No último 22 de setembro o Conselho Federal de Medicina atualizou as regras de reprodução humana assistida por meio da Resolução nº 2.121/15. Dentre as mudanças aprovadas a que mais se destaca é a que tornou mais flexível a utilização de técnicas em mulheres com mais de 50 anos, idade que, até então, era considerada limite para tratamentos do tipo.

Novas regras para tratamentos de fertilidade

Pelas novas regras atualizadas pelo CFM, as pacientes acima de 50 anos que se submeterem a um tratamento para engravidar precisarão da autorização do médico responsável e deverão estar cientes quanto aos riscos da gestação.

Estas mulheres poderão recorrer aos procedimentos de reprodução humana assistida desde que o médico aponte fundamentos técnicos e científicos, sem precisar da avaliação dos conselhos regionais de medicina.

Esta restrição de idade havia sido estabelecida em 2013, de acordo com a Resolução 2.013/13, quando foram realizadas as últimas alterações nas regras. Na época foi tomada esta decisão com base nos riscos de hipertensão, diabetes gestacional e partos prematuros.

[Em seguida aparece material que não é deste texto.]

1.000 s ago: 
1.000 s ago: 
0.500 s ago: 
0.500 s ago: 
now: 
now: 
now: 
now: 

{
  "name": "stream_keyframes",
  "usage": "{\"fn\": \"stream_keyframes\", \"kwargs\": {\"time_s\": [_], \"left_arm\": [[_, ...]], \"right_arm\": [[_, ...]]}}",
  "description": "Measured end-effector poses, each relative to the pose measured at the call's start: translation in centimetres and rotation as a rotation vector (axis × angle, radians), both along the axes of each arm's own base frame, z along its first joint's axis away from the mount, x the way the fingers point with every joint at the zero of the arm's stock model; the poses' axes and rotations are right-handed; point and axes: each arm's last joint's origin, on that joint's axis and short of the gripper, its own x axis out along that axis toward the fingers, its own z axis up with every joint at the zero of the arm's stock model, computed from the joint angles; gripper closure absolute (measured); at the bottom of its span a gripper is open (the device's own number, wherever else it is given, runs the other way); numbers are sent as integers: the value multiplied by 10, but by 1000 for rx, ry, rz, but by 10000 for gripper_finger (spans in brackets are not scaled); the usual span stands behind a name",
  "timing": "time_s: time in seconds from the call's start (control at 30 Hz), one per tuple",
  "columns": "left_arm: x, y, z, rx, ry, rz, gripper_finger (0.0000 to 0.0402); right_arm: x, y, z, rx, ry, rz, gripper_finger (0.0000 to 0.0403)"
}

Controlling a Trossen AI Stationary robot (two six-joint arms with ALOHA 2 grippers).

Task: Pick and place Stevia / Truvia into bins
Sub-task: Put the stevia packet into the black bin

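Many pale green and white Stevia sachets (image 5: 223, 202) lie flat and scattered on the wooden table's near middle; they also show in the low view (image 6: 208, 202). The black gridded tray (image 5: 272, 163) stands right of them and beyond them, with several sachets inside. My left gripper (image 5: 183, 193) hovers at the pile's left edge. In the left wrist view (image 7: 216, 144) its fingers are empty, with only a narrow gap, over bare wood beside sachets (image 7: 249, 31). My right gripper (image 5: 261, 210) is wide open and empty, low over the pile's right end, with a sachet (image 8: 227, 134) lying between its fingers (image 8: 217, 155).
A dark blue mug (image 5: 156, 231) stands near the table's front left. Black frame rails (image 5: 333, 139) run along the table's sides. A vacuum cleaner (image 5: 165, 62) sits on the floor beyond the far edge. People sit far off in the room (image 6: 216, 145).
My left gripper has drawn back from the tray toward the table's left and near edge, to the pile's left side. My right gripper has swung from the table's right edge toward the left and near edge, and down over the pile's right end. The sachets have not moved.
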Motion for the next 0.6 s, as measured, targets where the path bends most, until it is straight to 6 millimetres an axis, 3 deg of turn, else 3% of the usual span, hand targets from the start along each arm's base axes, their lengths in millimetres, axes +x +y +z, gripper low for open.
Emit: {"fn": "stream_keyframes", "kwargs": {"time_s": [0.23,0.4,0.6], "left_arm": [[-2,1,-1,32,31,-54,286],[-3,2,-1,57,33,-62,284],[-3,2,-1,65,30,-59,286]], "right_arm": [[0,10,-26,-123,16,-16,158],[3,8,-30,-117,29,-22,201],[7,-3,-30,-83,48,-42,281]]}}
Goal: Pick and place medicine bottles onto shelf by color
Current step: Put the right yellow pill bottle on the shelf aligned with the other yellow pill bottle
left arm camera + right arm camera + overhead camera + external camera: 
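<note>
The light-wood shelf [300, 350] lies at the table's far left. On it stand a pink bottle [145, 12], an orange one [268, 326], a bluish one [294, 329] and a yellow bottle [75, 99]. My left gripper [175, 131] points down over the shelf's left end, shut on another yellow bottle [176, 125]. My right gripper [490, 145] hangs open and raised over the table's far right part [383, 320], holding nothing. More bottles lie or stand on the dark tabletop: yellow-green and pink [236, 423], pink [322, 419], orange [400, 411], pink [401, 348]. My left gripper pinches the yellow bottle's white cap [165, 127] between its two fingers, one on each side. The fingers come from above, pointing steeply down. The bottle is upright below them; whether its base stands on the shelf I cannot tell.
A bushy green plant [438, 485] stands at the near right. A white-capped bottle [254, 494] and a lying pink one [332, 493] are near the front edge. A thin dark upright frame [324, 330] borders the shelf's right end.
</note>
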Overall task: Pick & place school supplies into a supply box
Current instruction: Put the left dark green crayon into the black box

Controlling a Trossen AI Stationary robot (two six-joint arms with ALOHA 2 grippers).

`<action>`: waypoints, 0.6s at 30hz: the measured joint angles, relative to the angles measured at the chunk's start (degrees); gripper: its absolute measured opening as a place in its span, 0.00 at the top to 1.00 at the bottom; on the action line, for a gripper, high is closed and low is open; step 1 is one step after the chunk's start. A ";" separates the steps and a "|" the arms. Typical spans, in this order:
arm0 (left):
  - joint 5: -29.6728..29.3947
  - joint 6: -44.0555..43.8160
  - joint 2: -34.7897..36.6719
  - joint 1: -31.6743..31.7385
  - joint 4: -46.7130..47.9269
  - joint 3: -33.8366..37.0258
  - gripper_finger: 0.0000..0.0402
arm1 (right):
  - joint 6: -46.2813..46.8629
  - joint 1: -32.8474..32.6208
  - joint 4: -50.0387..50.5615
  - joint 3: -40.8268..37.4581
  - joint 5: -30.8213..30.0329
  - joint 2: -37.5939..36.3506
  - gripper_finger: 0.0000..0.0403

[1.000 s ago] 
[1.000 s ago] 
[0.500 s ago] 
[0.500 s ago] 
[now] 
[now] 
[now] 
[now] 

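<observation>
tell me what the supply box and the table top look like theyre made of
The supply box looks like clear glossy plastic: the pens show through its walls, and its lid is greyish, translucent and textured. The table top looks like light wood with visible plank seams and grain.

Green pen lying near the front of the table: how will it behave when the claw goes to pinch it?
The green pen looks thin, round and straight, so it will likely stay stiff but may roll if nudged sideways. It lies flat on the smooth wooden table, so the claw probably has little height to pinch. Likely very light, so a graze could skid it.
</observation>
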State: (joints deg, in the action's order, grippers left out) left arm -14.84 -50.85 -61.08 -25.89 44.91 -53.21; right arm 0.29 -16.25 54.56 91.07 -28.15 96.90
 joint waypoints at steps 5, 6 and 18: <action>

O que mais mudou na reprodução humana?

A nova resolução também esclareceu outras regras, como sobre o uso de procedimentos por casais homoafetivos formados por duas mulheres, doação de espermatozoides e de óvulos e quanto à escolha do sexo do bebê, por exemplo.

Saiba como ficou definida cada uma:

  • Gestação compartilhada por casais homoafetivos do sexo feminino: o embrião gerado pelo óvulo de uma das mulheres poderá ser implantado na outra;
  • Doação de óvulos e espermatozoides: mulheres com mais de 35 anos, em processo de reprodução assistida, como a fertilização in vitro, por exemplo, poderão doar óvulos para outras mulheres que não podem produzi-los em troca dos custos do tratamento. A doação de espermatozoides é permitida, mas deverá ser espontânea e não-remunerada;
  • Escolha do sexo do bebê: continua terminantemente proibido aos pais escolherem o sexo do bebê;
  • Diagnóstico genético pré-implantacional: para evitar casos de doenças causadas por alterações genéticas na família, como hemofilia ou distrofia muscular progressiva, por exemplo, será permito realizar a seleção dos embriões.

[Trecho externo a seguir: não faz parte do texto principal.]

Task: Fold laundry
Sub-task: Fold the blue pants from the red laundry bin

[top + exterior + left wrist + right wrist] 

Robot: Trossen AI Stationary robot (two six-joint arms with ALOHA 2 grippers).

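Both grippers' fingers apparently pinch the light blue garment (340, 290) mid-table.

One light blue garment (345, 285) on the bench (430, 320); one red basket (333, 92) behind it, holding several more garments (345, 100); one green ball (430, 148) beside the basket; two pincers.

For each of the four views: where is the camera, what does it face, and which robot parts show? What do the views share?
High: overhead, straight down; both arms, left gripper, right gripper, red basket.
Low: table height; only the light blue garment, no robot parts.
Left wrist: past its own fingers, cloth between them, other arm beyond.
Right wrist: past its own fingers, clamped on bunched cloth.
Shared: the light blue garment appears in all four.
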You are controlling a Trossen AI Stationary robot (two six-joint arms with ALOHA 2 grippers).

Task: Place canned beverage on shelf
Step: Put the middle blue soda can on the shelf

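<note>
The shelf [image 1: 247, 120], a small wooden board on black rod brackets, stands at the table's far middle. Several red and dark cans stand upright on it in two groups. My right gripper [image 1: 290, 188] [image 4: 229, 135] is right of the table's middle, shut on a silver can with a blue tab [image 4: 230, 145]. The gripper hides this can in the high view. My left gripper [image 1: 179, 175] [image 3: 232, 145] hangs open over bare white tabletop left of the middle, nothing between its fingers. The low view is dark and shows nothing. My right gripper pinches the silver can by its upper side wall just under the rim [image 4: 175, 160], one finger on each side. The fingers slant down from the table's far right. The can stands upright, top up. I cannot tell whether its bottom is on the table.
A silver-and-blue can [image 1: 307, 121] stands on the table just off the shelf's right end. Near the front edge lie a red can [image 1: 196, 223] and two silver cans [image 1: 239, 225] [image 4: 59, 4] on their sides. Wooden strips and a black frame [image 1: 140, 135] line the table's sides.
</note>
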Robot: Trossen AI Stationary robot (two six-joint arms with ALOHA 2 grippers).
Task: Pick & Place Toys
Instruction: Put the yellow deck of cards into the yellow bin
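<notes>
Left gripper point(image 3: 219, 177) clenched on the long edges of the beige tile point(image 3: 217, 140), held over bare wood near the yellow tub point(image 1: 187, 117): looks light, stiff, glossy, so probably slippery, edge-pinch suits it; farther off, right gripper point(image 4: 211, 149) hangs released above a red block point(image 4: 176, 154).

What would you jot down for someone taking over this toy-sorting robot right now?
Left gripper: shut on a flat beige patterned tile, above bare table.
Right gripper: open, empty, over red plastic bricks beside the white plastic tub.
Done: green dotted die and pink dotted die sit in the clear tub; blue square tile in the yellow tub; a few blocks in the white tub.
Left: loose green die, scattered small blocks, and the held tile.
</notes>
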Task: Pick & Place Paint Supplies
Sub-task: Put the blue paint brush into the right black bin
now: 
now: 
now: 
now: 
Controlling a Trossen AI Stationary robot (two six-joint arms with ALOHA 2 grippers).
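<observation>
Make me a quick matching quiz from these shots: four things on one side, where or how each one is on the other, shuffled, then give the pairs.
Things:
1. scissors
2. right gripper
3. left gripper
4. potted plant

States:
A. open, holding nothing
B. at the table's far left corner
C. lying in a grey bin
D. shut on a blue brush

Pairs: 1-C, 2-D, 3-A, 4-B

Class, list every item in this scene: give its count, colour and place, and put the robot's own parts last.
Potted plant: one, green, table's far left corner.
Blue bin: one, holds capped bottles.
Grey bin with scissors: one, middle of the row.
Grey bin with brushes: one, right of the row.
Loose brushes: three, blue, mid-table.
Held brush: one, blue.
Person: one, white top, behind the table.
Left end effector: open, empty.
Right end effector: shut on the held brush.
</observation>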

As normas éticas de reprodução humana

A primeira resolução do CFM que indicou normas éticas à utilização de técnicas de reprodução humana assistida no Brasil foi publicada em 1992. Desde então, sofreu apenas três alterações, sendo esta de 2015 a mais recente.

As resoluções são as únicas normas no Brasil que tratam diretamente sobre reprodução humana, visto que não existe nenhuma lei sobre o tema aprovada pelo Congresso Nacional.